By the late 19th century, such things had become more controversial than ever. Hickman has fun with the pronouncements of Dr William Acton, who gave voice to what became an oft-repeated cliche of Victorian womanhood - the cult of meek frigidity - apparently largely in order to reassure uncertain young men on their wedding nights. "The majority of woman (happily for them) are not very much trouble by sexual feelings of any kind", he opined. "What men are habitually, women are only exceptionally", he added; such exceptional women were "essentially aberrant creatures, nymphomaniacs, either potential, or actual, inmates of insane asylums". He concludes,
No nervous or feeble young man need, therefore, be deterred from marriage by an exaggerated notion of the duties required from him. The married woman has no wish to be treated on the footing of a mistress.
These changing mores are reflected in the experiences of the most recent of Hickman's subjects, Catherine Walters (1839-1920). Walters found herself with a passionate young admirer who had fully bought into the sort of ideas aired by Acton, even as he paid a courtesan for sexual favours. He declared, in a hilarious bout of wilful self-deception, that Catherine
had never till she met me found the actual lover of her perfect choice, the man to whom she had surrendered all as she had surrendered it to me, and so had given me the right to call her mine, a miraculous virginity which entailed on me a corresponding duty of perpetual love service not less binding than that sanctified by marriage vows.
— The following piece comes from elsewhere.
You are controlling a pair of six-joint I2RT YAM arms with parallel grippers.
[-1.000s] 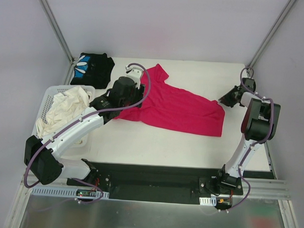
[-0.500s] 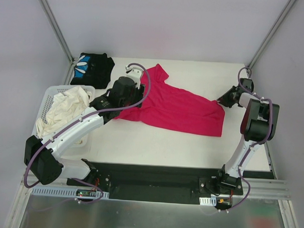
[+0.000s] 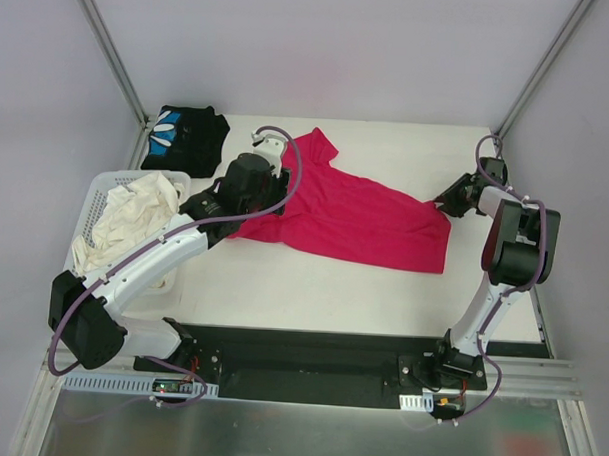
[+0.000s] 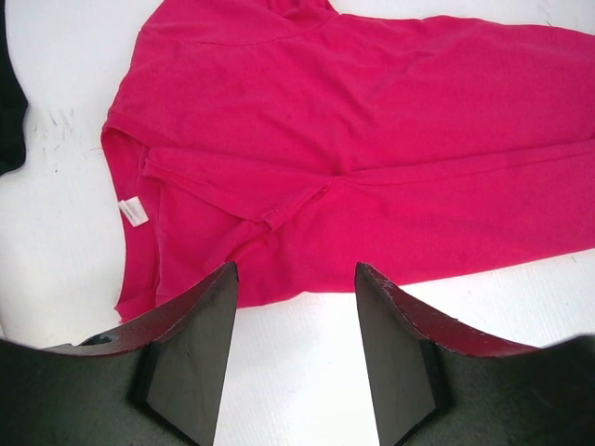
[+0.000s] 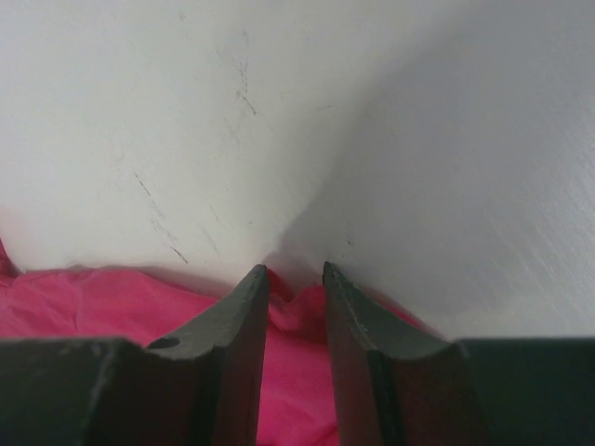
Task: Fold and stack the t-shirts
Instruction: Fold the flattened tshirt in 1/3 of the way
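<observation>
Magenta-red t-shirt (image 3: 355, 218): right corner bunched between barely parted jaws of right gripper (image 5: 293, 271); pinched or let go, couldn't tell. Left gripper (image 4: 296, 279) hung open, empty, over shirt's left end, likely readying fold. Shirt lay spread on table (image 3: 312, 288). Black t-shirt (image 3: 186, 134) sat bundled far-left, probable stack base. Basket (image 3: 98, 194) held crumpled white cloth (image 3: 130, 217).

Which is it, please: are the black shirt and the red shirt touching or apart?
Apart. The top view shows bare table between the black shirt and the red shirt.
</observation>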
If only courtesans could enjoy sex - and for that, be outcast - it was also increasingly the case that only courtesans could indulge in something as filthy as (oh no!) being clever:
Ever since the late nineteenth century, women had been bombarded as never before with literature - pamphlets, sermons, manuals and homilies - about their rightful place in society: they were born to obey men, belonged in the home, and any activity which might lure them away from it was not only inappropriate, but actually degrading. Great intellectual talent could never be anything other than a misfortune in a woman, wrote Sarah Jane Ellis, the writer of a number of best-selling manuals for women in the mid-nineteenth century: "a jewel which cannot with propriety be worn." ("The crimsoning blush of modesty," added the High Tory clergyman Richard Polwhele, "will always be more attractive than the sparkle of confident intelligence.")
Reasons to be cheerful you don't live in the 19th century, #237485...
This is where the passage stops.